GENEVA (2 January 2018) – Top United Nations human rights experts* have deplored Saudi Arabia’s continued use of counter-terrorism and security-related laws against human rights defenders, urging it to end the repression and release all those detained for peacefully exercising their rights.
Religious figures, writers, journalists, academics and civic activists are being targeted, along with members of the banned Saudi Civil and Political Rights Association (ACPRA), in a “worrying pattern of widespread and systematic arbitrary arrests and detention”, the experts said.
“The rights to freedom of expression and peaceful assembly are severely restricted in Saudi Arabia,” said the group in a joint statement.

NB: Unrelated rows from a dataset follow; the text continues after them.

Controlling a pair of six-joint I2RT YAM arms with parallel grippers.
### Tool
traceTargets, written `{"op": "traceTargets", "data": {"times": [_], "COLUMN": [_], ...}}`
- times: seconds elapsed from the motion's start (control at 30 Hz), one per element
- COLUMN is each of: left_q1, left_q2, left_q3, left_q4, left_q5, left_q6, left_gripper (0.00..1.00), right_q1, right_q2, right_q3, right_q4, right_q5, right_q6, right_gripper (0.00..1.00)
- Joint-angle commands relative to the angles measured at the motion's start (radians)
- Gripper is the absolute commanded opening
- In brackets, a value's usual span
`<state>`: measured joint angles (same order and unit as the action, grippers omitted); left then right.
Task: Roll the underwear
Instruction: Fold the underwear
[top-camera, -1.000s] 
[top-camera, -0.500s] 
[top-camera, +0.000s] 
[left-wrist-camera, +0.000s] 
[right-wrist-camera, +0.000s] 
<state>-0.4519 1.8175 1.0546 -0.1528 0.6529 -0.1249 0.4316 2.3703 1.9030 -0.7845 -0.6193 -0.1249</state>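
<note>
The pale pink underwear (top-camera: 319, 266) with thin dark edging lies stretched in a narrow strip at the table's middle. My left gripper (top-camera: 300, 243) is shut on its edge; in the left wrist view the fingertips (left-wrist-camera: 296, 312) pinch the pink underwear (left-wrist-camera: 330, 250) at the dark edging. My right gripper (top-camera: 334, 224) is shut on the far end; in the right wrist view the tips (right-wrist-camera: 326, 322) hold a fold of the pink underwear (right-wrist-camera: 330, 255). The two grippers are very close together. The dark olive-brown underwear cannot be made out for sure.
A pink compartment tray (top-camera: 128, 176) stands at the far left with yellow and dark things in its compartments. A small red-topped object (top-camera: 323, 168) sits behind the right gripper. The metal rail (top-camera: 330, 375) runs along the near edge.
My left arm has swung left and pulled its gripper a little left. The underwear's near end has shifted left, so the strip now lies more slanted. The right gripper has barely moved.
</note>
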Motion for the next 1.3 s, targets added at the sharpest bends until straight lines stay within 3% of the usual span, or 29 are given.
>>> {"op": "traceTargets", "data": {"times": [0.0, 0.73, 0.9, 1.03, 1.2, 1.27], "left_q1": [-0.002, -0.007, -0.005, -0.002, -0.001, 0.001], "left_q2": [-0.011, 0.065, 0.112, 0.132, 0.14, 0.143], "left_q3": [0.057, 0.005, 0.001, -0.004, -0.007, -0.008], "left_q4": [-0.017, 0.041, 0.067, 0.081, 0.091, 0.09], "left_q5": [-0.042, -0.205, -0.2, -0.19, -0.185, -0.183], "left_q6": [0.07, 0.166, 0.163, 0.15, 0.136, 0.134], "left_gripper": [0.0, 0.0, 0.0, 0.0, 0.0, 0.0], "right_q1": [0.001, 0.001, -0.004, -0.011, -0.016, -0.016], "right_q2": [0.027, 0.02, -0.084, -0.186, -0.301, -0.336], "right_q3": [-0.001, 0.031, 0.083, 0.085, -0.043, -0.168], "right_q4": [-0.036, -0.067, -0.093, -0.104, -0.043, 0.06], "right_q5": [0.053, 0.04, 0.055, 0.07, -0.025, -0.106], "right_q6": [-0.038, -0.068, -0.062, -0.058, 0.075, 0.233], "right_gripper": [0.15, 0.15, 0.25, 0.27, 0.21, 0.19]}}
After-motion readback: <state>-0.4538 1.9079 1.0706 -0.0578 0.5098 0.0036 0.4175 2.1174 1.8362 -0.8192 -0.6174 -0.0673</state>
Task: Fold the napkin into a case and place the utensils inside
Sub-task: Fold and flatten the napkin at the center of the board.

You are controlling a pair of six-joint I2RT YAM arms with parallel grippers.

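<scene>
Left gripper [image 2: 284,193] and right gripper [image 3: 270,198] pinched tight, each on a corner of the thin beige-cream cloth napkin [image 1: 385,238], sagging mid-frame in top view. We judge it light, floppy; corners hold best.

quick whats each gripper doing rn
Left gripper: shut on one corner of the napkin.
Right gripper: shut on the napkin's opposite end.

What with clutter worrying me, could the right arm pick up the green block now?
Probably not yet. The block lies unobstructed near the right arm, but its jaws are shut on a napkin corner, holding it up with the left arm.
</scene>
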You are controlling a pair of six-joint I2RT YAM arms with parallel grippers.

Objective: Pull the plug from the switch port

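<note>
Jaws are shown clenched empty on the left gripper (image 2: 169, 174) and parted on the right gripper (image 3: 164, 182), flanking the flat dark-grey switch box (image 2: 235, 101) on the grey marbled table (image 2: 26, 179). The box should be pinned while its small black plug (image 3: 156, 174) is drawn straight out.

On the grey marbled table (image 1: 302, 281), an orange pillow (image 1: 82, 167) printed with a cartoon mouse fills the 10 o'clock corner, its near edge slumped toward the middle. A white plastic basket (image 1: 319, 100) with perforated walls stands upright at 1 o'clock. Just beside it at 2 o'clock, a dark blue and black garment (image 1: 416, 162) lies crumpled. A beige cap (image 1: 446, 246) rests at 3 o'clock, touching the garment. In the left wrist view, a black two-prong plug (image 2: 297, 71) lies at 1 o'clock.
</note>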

“We are witnessing the persecution of human rights defenders for peacefully exercising their rights to freedom of expression, assembly, association and belief, as well as in retaliation for their work. The Government has ignored repeated calls by UN experts and others to halt these violations, rectify them, and prevent their recurrence.”
More than 60 prominent religious figures, writers, journalists, academics and civic activists are reported to have been detained in a wave of arrests since September, adding to a list of past cases which had already been raised by UN experts with the Government.
“We have written to the Government requesting detailed information about these numerous arrests on terrorism, cyber-crime or any other state security-related charges during that period,” the experts said.
“We are also seeking the Government’s clarification about how these measures are compatible with Saudi Arabia’s obligations under international human rights law, as well as with the voluntary pledges and commitments it made when seeking to join the Human Rights Council.
“Despite being elected as member of the Human Rights Council at the end of 2016, Saudi Arabia has continued its practice of silencing, arbitrarily arresting, detaining and persecuting human rights defenders and critics.”
In addition to the new series of arrests since September and previous cases notified to the Government, the experts also pointed to Saudi Arabia’s failure to implement two recent opinions of the UN Working Group on Arbitrary Detention (A/HRC/WGAD/2015/38 and A/HRC/WGAD/2017/63). In both cases, which involved 10 individuals, the Working Group determined that the detentions were arbitrary.
“We call for the release of all the human rights defenders concerned in these cases, and we appeal to the Saudi authorities to ensure their right to reparation and compensation,” the experts said.
The leading human rights defenders held since September include reformist Salman al-Awdah, an influential religious figure who has urged greater respect for human rights within Sharia; academic and writer Abdullah al-Maliki; entrepreneur Essam al-Zamel; and ACPRA founding members Abdulaziz Al Shubaily and Issa bin Hamid al-Hamid.
The UN experts stated: “These and a large number of previous unsolved cases depict a worrying pattern of widespread and systematic arbitrary arrests and detention in Saudi Arabia.
“Since the ACPRA was banned in 2013, we have witnessed with alarm the arrest, detention and prosecution of people peacefully voicing criticism of the Saudi Government’s policies and lawfully working to protect human rights.
Repeated calls by the United Nations Human Rights Council’s experts to curb the repression - the most recent of which was in May 2017 - have remained unheeded.
*The UN experts: Mr. Michel Forst, Special Rapporteur on the situation of human rights defenders; Mr. José Antonio Guevara Bermúdez, Chair-Rapporteur of the Working Group on Arbitrary Detention; Mr. David Kaye, Special Rapporteur on the right to freedom of opinion and expression; Mr. Ahmed Shaheed, Special Rapporteur on freedom of religion or belief; and Ms. Fionnuala D. Ní Aoláin, Special Rapporteur on the promotion and protection of human rights and fundamental freedoms while countering terrorism.
The Independent Experts and Special Rapporteurs are part of what is known as the Special Procedures of the Human Rights Council. Special Procedures, the largest body of independent experts in the UN Human Rights system, is the general name of the Council’s independent fact-finding and monitoring mechanisms that address either specific country situations or thematic issues in all parts of the world. Special Procedures’ experts work on a voluntary basis; they are not UN staff and do not receive a salary for their work. They are independent from any government or organization and serve in their individual capacity.